Keep every word of the listing and drop the images when you write it out.

---------- Dataset extract ----------

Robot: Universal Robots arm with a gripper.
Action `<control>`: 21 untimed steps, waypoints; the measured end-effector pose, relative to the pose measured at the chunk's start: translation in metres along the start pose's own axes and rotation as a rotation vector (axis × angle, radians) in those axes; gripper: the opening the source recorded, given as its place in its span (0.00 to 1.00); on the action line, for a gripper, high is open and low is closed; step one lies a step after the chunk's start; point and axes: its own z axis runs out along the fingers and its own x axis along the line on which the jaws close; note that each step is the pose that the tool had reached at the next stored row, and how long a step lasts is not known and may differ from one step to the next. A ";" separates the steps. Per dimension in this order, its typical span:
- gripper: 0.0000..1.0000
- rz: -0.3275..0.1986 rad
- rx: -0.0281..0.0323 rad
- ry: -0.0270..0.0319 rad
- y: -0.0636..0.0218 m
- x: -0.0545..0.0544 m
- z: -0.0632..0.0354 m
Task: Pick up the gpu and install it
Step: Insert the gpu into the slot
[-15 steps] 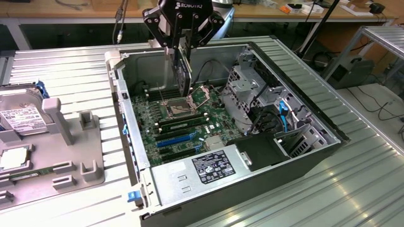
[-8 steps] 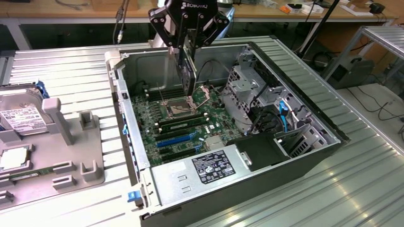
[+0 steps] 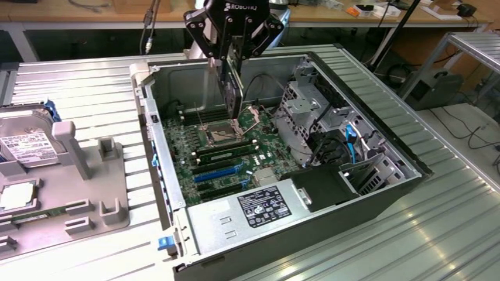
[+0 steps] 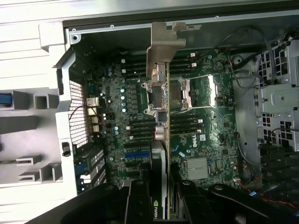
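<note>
Pincer (image 3: 231, 79) was clamped on the gpu (image 3: 232, 105), a thin green circuit card with a silver metal end bracket, and hung it edge-down inside the open grey computer case (image 3: 156, 152), above the processor socket of the large green motherboard (image 3: 226, 152), not touching it! Carry step, by the look of it: lifted, not seated. Seating would call for the card's edge lined up along the blue and black expansion slots (image 3: 215, 174); it appeared to run across them. The case lay on the ribbed metal bench (image 3: 93, 93).

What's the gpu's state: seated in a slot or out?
Out. The gripper holds the gpu edge-down over the CPU socket, away from the blue slots.
</note>
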 end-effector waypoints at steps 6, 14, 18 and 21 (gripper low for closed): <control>0.27 -0.021 -0.0003 0.0009 0.0000 0.000 0.0000; 0.27 -0.056 -0.0009 0.0025 0.0000 0.000 0.0000; 0.27 -0.068 -0.0011 0.0030 0.0000 0.000 0.0000; 0.27 -0.077 -0.0013 0.0034 0.0000 0.000 0.0000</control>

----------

Response to this task =>
Robot: Universal Robots arm with a gripper.
Action `<control>`: 21 untimed steps, waypoints; the measured end-effector pose, relative to the pose measured at the chunk's start: translation in metres along the start pose's own axes and rotation as a rotation vector (axis × angle, radians) in those axes; gripper: the opening the source recorded, given as its place in its span (0.00 to 1.00); on the action line, for a gripper, high is open and low is closed; step one lies a step after the chunk's start; point and axes: its own z axis runs out along the fingers and its own x axis along the line on which the jaws close; note that each step is the pose that the tool had reached at the next stored row, and how long a step lasts is not known and may differ from one step to the next. A ";" separates the steps. Per dimension in this order, its typical span:
- gripper: 0.0000..1.0000
- rz: -0.3275..0.1986 rad
- rx: -0.0281..0.0323 rad
- ry: -0.0270..0.0319 rad
- y: -0.0636..0.0218 m
- x: -0.0545..0.0544 m
- z: -0.0632..0.0354 m
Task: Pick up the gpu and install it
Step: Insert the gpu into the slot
[-15 steps] 
[-8 steps] 
[+0 steps] 
[+0 steps] 
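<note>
Pincer (image 3: 231, 79) was clamped on the gpu (image 3: 232, 105), a thin green circuit card with a silver metal end bracket, and hung it edge-down inside the open grey computer case (image 3: 156, 152), above the processor socket of the large green motherboard (image 3: 226, 152), not touching it! Carry step, by the look of it: lifted, not seated. Seating would call for the card's edge lined up along the blue and black expansion slots (image 3: 215, 174); it appeared to run across them. The case lay on the ribbed metal bench (image 3: 93, 93).

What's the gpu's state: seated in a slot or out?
Out. The gripper holds the gpu edge-down over the CPU socket, away from the blue slots.
</note>
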 end-effector waypoints at steps 6, 14, 18 and 21 (gripper low for closed): <control>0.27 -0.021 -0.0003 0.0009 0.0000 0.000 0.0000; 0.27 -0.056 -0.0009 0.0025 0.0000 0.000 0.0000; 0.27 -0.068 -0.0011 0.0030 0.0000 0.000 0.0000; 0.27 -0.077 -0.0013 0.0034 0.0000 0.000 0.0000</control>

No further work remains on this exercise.